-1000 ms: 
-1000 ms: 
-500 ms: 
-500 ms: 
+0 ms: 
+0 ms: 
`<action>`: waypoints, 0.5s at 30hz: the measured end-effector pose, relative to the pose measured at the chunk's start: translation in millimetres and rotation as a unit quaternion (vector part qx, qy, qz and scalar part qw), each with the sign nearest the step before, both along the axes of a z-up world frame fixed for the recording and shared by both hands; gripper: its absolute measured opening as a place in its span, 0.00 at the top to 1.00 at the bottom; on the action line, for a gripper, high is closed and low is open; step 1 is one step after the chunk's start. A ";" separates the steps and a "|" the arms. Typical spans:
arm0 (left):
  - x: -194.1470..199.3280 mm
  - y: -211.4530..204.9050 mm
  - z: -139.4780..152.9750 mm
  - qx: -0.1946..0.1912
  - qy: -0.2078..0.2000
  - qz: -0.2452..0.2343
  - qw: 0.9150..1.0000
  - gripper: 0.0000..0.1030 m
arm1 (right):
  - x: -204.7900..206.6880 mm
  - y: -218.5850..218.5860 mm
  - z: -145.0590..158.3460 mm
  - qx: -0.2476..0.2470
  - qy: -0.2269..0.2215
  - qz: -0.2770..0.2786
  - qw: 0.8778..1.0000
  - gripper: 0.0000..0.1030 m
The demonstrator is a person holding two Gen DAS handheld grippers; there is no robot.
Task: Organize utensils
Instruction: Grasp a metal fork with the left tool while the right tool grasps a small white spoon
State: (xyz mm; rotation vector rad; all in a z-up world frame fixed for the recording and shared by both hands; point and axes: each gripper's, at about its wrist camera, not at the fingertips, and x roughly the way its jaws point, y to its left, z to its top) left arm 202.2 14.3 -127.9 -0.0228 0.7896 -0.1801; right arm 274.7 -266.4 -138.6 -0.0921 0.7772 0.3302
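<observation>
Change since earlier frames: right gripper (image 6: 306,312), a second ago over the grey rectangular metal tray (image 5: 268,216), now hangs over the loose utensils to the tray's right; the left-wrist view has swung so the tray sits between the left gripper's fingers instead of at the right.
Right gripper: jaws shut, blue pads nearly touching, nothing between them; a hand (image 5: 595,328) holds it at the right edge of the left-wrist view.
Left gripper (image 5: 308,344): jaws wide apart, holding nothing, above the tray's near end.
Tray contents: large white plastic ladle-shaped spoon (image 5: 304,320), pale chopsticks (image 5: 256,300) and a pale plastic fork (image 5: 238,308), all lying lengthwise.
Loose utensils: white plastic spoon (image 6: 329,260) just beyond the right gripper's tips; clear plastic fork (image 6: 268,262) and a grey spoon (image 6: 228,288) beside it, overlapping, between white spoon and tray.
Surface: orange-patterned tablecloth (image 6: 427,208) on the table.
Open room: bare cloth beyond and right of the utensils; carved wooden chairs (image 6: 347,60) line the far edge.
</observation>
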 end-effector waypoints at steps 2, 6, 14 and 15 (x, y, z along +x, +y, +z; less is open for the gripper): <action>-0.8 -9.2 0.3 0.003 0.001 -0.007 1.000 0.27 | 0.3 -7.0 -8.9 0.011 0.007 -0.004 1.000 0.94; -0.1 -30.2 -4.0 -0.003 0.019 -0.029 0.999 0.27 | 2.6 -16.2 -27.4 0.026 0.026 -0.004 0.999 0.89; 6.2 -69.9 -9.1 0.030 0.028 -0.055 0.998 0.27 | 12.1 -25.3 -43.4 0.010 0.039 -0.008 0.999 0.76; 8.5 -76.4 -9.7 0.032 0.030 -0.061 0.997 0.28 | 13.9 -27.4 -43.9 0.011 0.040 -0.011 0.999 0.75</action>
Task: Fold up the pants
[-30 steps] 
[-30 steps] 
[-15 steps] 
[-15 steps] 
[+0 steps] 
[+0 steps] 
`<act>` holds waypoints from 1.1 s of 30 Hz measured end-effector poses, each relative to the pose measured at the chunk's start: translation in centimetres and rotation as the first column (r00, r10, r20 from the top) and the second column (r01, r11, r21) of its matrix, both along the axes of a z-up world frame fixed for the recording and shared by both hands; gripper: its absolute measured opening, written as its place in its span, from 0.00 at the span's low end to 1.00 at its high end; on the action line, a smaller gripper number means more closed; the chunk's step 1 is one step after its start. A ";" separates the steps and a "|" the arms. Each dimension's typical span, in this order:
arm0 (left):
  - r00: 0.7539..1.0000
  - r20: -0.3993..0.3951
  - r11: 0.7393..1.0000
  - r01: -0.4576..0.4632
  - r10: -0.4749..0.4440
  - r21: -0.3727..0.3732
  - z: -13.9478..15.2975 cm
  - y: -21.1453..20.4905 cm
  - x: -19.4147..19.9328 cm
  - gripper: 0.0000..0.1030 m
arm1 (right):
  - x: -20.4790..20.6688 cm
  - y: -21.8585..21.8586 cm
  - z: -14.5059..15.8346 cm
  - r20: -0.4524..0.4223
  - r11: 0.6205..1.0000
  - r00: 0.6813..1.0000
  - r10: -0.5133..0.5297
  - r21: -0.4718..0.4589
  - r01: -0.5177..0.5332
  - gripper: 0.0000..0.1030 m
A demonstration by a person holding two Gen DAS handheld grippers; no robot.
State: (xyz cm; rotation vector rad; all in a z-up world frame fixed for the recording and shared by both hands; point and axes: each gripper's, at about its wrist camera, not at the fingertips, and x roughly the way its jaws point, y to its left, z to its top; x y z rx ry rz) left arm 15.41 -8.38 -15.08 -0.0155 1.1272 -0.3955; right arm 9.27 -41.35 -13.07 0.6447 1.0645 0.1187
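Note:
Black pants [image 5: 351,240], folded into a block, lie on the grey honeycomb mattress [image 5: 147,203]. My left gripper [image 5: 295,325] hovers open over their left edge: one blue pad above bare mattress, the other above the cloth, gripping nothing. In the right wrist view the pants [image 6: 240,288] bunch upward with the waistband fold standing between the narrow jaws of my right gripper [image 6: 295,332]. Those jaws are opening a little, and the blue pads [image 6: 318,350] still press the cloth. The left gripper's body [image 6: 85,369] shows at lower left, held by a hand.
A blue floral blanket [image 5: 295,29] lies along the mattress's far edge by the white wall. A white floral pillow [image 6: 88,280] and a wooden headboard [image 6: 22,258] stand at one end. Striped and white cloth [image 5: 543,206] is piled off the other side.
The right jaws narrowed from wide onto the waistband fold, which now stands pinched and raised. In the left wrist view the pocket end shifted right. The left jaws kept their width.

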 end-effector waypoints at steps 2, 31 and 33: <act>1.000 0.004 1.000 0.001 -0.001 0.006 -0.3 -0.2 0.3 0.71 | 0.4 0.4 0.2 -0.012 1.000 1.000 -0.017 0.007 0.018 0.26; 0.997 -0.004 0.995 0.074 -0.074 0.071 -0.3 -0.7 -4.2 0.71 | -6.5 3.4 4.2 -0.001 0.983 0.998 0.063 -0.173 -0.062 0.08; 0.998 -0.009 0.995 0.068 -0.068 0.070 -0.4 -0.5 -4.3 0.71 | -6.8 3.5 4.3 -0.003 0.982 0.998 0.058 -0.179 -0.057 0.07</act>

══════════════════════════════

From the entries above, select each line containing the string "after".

### Written answer
`<action>`: waypoints, 0.5s at 30hz: the measured end-effector pose, relative to the pose measured at the chunk's start: translation in millimetres and rotation as a unit quaternion (vector part qx, qy, qz and scalar part qw), each with the sign nearest the step before, both along the axes of a z-up world frame fixed for the recording and shared by both hands; gripper: its absolute measured opening as a place in its span, 0.00 at the top to 1.00 at the bottom; on the action line, for a gripper, high is closed and low is open; step 1 is one step after the chunk's start. A ";" separates the steps and a "|" the arms. Typical spans:
`<act>` holds waypoints from 1.1 s of 30 Hz measured end-effector poses, each relative to the pose measured at the chunk's start: translation in centimetres and rotation as the first column (r00, r10, r20 from the top) and the second column (r01, r11, r21) of its matrix, both along the axes of a z-up world frame fixed for the recording and shared by both hands; gripper: its absolute measured opening, written as its place in its span, from 0.00 at the span's low end to 1.00 at its high end; on the action line, a smaller gripper number means more closed; the chunk's step 1 is one step after its start. A ";" separates the steps and a "|" the arms. Each dimension's typical span, in this order:

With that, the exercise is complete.